**Exercise directions:** Lines from the one containing "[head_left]" through the last line of the data are to be returned exactly, both ends included, minus any pictures.

**Material provided:**
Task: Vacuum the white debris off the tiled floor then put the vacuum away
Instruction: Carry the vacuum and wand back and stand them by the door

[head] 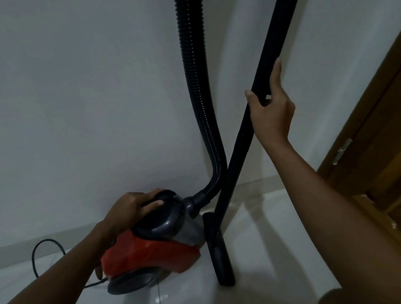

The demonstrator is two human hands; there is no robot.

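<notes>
Vacuum cleaner (153,247), red body with grey top, sits on the white tiled floor (269,256) close against the wall (76,103), near the skirting. Left hand (135,206) rests on the dark handle at the top of the body, fingers curled over it and gripping. Ribbed black hose (200,89) rises from the front port of the body and runs up out of the top edge of view. Rigid black wand (241,144) stands tilted, crossing in front of the hose; its floor nozzle (219,249) rests on the tiles just beside the body, on the door side. Right hand (271,111) holds the wand partway up, thumb on one side and fingers extended along the other, wrapped about the tube. Power cord (48,246) loops on the floor at the rear of the body. Wooden door (394,154) stands at the right edge. Dust compartment contents cannot be seen. No debris is discernible on the tiles in view.
</notes>
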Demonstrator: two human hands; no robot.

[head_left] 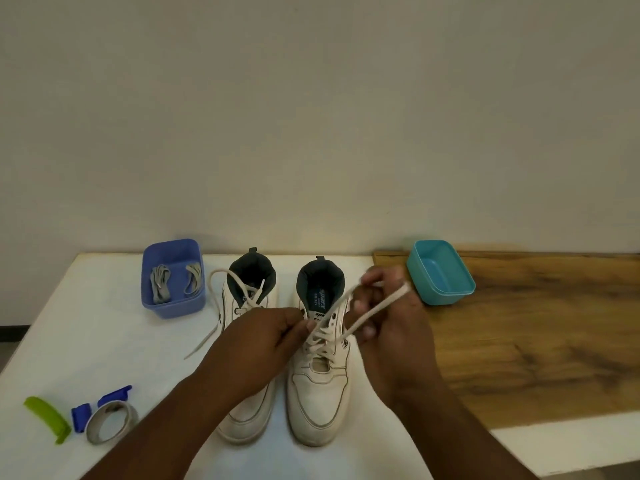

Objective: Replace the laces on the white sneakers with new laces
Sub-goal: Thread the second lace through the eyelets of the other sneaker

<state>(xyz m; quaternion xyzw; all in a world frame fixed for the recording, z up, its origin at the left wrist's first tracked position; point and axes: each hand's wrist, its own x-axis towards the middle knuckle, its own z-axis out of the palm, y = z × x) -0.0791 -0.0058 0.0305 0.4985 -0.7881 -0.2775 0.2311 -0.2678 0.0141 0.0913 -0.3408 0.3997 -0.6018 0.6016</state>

**Response:**
[head_left] 

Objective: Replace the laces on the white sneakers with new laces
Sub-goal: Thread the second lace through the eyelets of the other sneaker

<state>(xyz m; quaternion xyzw; all in a world frame fixed for the recording, z up, its origin at the left wrist's first tracked position; point and axes: each hand's wrist, its own x-axis towards the middle knuckle, its own z-axis out of the palm, y = z × x) -0.0791 -0.0058 0.0305 0.4985 -0.7881 -0.2775 0.2311 -0.2678 0.0141 0.0913 -0.3408 0.3997 -0.6018 0.6016</state>

This answer has been written out in full.